WORK INSTRUCTIONS:
Omit every picture and return the rest of the data unaltered.

DATA SECTION:

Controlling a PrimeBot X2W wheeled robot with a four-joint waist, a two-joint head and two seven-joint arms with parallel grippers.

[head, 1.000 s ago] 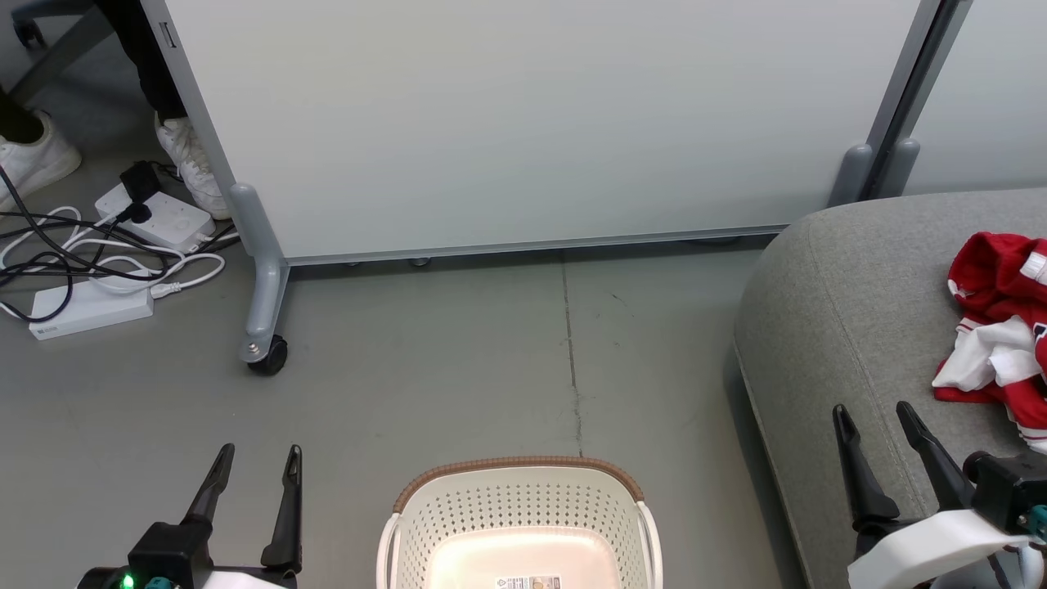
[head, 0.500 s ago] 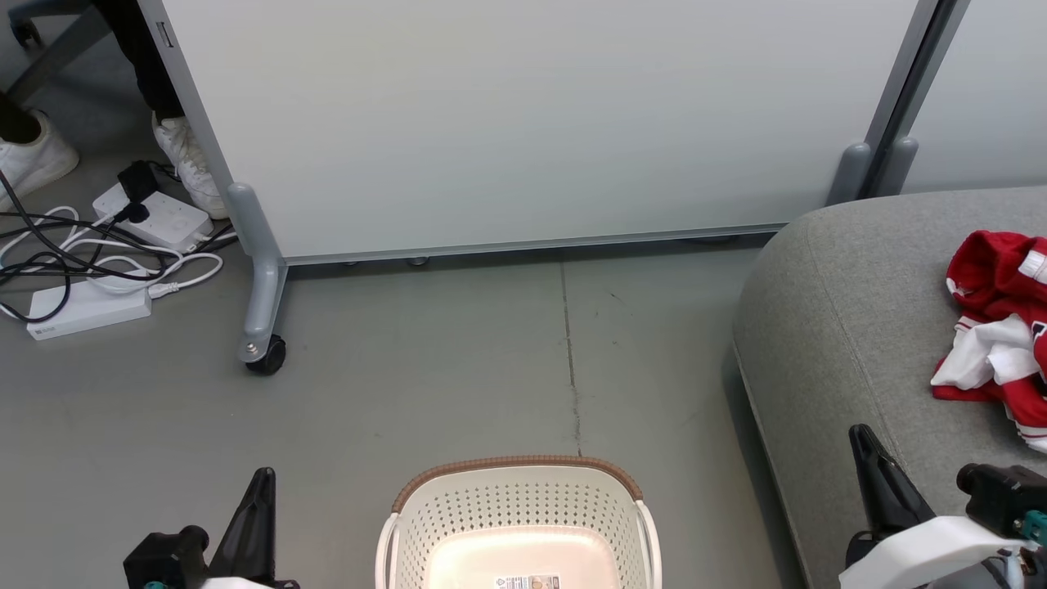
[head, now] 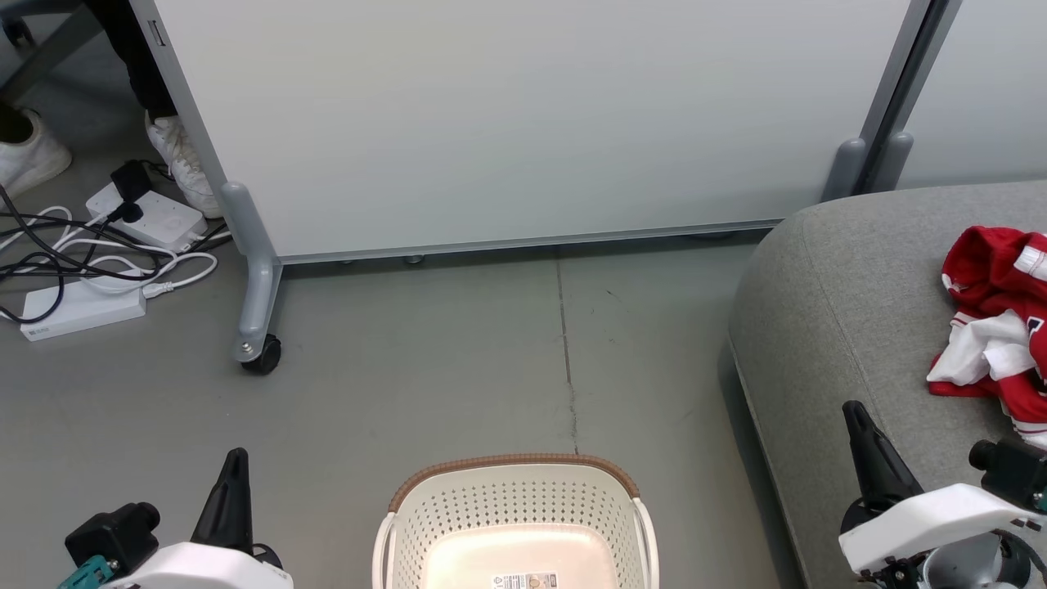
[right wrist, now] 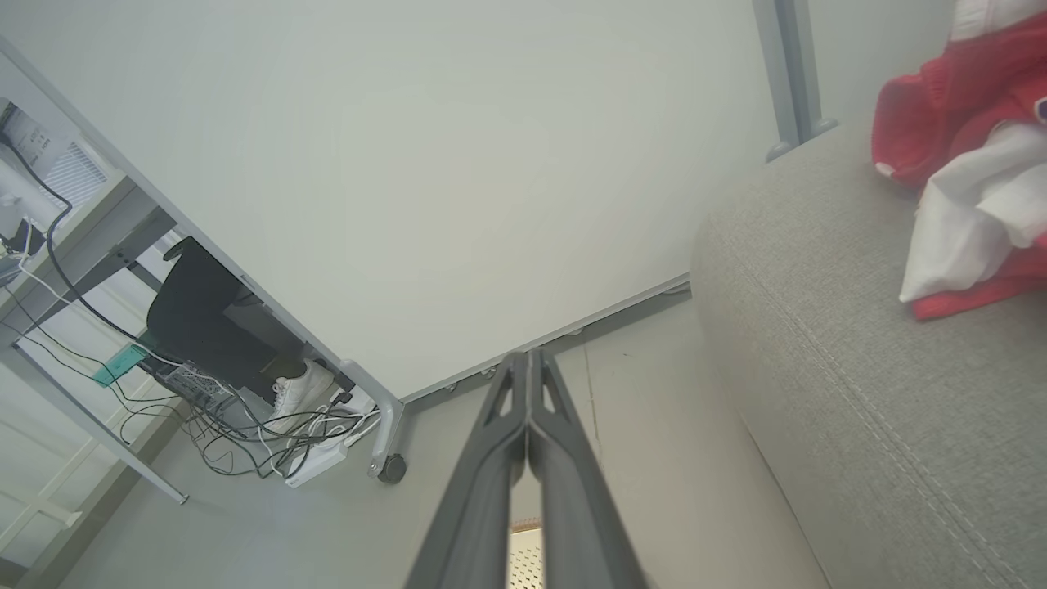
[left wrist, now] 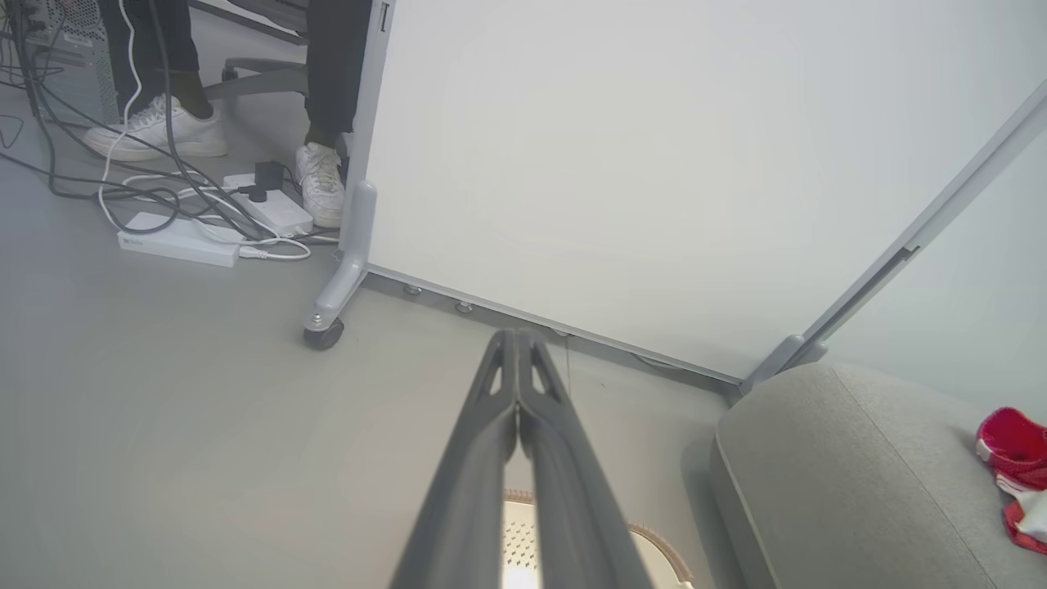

RESPONSE BOX:
Controlling a PrimeBot X2W wheeled robot with a four-joint waist, a two-joint head and two seven-joint arms with parallel grippers.

[head, 1.000 s ago] 
[head, 0.500 s ago] 
[head, now] 
[right wrist, now] 
[left wrist, now] 

The exercise is now done.